• **Problem to work on**
Take the records below and print them verbatim up to and including the line that carries "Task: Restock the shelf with".

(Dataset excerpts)
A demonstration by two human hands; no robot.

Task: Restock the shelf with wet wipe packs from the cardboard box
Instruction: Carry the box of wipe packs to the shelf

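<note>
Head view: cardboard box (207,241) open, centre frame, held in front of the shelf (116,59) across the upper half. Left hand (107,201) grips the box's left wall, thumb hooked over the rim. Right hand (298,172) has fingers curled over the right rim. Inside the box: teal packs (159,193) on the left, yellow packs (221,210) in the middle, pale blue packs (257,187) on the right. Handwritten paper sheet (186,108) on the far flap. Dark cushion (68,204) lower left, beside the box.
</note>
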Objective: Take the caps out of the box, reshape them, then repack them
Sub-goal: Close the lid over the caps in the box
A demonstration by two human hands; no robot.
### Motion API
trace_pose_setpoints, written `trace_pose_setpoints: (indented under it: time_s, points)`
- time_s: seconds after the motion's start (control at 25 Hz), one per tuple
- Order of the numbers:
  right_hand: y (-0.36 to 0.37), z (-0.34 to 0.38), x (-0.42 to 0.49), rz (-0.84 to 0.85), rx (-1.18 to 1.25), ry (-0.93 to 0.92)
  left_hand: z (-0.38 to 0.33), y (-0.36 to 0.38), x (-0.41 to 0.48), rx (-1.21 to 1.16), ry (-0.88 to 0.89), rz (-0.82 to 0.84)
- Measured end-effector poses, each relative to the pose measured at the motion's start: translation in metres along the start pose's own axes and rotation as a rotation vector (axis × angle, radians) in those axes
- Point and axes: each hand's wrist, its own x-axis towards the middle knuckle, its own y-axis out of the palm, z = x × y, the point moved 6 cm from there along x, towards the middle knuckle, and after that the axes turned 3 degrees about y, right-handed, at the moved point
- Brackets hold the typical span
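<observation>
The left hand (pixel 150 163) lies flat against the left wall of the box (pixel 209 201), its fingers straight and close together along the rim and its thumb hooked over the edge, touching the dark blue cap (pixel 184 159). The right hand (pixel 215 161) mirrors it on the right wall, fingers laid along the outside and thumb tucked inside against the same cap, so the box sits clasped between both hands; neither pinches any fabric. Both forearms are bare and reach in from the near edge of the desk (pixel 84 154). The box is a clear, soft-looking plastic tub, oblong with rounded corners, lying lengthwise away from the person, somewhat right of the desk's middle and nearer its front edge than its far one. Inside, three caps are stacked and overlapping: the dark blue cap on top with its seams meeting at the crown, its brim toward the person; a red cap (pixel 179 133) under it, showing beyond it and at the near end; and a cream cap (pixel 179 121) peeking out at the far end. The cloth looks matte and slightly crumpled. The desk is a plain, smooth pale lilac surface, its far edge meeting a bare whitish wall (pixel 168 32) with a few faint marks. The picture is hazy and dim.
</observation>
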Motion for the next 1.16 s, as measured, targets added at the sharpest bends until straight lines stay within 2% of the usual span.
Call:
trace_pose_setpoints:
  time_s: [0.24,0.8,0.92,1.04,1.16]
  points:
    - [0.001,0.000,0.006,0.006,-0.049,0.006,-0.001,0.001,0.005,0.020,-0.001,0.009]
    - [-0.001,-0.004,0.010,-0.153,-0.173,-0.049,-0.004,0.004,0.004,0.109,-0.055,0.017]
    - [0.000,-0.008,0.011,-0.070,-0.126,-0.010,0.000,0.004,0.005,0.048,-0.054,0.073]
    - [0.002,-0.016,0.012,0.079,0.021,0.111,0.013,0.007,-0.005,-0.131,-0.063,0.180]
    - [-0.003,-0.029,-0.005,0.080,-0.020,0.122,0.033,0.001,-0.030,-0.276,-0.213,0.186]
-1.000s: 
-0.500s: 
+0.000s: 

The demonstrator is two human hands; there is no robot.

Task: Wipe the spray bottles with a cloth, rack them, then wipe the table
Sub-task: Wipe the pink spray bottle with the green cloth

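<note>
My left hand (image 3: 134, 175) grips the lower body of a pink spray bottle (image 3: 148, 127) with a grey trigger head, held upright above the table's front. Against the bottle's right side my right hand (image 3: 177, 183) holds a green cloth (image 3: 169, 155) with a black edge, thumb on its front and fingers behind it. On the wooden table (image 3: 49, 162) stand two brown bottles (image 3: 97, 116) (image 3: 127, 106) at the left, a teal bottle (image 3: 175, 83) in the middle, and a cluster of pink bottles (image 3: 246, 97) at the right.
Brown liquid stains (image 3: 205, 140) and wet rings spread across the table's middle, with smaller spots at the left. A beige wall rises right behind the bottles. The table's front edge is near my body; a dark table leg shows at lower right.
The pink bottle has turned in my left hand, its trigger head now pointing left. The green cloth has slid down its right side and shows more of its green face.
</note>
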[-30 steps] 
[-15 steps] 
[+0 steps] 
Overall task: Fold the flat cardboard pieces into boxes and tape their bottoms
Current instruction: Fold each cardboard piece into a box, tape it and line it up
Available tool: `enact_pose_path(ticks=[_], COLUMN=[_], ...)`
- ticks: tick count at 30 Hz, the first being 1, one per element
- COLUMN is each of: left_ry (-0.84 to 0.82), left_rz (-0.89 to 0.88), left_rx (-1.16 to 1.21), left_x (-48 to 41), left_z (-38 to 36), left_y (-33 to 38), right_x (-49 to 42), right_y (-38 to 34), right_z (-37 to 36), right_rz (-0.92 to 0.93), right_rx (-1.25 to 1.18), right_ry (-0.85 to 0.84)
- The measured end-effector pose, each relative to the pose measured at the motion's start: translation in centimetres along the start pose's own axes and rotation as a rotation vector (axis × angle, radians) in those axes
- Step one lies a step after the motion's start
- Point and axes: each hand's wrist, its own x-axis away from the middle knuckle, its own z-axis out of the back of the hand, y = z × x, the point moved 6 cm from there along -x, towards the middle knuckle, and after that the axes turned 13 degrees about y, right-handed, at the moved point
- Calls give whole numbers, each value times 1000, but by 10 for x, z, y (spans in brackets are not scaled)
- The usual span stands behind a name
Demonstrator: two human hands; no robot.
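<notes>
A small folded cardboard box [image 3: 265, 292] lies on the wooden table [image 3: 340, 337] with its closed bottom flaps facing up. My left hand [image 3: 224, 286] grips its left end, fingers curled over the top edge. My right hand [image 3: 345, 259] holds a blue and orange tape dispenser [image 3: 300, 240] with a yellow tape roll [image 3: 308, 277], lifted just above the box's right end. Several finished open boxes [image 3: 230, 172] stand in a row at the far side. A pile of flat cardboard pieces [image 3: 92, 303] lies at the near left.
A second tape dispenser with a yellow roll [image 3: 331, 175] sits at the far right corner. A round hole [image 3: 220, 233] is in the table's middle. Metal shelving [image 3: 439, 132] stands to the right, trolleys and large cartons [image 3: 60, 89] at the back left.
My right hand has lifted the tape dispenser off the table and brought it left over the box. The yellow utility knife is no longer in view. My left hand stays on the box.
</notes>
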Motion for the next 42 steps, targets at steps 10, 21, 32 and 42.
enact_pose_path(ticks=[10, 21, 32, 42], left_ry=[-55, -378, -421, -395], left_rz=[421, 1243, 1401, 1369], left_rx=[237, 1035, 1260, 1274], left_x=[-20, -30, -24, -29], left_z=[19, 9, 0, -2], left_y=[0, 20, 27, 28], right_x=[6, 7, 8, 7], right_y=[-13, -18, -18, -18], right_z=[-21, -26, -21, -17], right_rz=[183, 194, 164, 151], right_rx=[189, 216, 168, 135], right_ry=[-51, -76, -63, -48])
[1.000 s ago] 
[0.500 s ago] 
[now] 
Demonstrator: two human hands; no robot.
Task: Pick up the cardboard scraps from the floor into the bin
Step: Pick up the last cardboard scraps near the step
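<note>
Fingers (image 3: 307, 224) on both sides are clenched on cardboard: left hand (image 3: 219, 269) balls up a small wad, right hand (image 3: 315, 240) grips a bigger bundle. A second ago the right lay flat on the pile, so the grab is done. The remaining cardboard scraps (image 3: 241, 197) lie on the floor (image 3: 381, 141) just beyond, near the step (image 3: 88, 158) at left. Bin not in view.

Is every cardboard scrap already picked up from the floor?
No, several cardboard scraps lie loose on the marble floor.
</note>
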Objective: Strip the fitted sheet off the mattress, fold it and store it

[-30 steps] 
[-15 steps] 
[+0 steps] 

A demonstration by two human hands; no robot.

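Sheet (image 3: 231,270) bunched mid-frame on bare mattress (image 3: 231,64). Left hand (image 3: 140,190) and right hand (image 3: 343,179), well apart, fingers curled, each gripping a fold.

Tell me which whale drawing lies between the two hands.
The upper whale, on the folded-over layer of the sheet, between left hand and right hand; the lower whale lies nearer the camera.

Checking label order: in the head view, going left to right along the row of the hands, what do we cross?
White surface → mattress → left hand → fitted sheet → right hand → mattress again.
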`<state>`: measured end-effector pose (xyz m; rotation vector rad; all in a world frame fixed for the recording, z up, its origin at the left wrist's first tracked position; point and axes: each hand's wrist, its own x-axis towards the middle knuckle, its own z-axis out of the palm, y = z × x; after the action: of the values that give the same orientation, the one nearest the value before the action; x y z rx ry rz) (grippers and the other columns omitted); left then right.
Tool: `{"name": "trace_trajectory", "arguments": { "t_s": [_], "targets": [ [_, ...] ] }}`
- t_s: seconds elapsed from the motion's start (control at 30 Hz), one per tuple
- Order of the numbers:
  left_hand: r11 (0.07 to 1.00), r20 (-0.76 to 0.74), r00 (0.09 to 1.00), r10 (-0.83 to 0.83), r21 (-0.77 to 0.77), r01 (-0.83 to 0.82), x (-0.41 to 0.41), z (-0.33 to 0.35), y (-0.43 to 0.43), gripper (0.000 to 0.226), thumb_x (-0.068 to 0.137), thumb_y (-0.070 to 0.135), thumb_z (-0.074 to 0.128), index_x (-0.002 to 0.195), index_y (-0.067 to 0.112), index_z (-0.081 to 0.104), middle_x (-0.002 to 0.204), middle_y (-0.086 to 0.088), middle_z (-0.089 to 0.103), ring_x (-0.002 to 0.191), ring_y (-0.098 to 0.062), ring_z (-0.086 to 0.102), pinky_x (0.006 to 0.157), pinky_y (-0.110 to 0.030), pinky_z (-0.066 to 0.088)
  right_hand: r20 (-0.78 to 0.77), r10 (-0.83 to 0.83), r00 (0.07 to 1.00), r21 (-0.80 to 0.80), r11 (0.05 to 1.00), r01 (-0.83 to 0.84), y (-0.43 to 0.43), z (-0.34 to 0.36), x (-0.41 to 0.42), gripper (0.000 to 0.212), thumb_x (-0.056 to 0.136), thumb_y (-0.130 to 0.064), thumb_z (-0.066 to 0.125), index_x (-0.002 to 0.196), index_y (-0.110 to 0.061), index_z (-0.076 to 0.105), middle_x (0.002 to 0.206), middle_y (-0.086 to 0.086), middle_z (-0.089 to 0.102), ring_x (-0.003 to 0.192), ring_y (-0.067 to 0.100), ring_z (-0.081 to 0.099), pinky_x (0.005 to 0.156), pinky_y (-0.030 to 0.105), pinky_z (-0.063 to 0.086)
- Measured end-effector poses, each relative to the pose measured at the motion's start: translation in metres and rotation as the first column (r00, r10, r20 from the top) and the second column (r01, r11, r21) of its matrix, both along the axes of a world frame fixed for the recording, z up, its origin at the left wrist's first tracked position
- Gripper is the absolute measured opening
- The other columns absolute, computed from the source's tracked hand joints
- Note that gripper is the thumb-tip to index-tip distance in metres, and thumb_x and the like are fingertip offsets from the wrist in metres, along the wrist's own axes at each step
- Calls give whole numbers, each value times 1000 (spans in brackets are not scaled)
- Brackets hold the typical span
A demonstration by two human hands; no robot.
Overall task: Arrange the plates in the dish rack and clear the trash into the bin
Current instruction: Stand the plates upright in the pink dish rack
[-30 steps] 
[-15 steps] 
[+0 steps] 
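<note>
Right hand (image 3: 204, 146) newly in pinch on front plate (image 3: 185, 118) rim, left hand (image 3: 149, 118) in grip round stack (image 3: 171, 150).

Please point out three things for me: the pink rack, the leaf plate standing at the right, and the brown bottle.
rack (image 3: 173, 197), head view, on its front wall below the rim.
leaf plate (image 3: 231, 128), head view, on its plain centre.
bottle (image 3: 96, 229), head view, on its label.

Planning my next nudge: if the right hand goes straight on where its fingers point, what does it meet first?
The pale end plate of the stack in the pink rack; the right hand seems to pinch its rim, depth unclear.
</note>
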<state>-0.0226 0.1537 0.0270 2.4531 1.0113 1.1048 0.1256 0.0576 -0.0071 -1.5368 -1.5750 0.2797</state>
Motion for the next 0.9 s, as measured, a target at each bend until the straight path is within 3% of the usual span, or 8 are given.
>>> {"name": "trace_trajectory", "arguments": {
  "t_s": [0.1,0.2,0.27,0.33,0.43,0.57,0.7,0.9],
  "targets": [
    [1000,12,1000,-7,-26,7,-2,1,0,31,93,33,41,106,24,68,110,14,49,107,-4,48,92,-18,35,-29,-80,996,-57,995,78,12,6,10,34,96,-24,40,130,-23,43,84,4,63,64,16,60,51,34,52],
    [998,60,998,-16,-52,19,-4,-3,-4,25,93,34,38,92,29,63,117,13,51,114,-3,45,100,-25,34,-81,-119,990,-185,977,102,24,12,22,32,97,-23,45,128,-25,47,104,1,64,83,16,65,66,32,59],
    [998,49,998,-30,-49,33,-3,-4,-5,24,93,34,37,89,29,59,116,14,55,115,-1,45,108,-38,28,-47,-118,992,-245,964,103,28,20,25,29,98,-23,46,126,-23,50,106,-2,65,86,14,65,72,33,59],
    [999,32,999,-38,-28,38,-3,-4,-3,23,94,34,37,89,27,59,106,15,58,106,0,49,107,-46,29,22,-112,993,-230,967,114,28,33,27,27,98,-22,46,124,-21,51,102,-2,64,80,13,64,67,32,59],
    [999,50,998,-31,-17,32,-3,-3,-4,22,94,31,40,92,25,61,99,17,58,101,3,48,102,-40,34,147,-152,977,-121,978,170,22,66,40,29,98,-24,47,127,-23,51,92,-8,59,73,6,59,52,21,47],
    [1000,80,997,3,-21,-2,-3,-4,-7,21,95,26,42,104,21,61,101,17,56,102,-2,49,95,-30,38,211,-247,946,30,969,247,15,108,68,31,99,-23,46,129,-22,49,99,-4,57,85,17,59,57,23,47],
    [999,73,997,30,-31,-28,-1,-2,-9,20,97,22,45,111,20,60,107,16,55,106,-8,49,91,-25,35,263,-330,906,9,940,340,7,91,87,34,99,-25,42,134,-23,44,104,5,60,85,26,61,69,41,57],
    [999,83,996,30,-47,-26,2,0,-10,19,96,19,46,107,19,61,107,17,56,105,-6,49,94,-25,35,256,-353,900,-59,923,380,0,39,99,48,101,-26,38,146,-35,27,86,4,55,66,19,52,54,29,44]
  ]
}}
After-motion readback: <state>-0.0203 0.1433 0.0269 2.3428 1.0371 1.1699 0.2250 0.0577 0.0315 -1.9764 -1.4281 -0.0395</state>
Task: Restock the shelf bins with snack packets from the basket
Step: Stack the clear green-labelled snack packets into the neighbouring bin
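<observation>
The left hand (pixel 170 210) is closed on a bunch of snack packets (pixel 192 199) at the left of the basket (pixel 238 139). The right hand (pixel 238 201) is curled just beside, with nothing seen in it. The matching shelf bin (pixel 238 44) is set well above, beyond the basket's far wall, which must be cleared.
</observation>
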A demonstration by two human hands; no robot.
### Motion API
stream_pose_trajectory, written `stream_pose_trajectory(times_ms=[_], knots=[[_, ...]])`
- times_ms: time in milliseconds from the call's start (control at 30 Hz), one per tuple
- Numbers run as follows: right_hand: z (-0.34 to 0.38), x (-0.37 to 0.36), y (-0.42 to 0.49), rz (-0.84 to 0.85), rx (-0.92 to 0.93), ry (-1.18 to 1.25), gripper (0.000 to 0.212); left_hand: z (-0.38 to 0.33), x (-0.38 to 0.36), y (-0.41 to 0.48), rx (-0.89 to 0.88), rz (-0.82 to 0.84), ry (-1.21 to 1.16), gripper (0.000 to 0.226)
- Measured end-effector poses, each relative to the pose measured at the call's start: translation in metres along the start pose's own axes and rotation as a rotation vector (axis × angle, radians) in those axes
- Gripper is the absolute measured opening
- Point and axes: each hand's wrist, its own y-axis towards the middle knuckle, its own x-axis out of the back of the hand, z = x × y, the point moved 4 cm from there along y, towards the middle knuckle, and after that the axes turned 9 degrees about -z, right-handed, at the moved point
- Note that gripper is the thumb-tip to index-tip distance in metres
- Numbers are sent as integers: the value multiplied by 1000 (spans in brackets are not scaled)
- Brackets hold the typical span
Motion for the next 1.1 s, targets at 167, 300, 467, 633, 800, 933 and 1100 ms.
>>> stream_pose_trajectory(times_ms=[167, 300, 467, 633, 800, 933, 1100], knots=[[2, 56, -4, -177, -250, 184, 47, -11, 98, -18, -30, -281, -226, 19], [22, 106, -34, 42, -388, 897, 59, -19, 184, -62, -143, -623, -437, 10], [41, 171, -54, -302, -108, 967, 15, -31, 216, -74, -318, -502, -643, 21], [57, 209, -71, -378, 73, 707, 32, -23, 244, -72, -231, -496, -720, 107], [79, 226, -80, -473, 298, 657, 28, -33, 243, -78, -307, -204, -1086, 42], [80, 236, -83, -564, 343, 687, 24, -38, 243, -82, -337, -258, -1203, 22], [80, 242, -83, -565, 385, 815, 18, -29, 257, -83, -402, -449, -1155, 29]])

• **Task answer**
A demonstration by two human hands; no robot.

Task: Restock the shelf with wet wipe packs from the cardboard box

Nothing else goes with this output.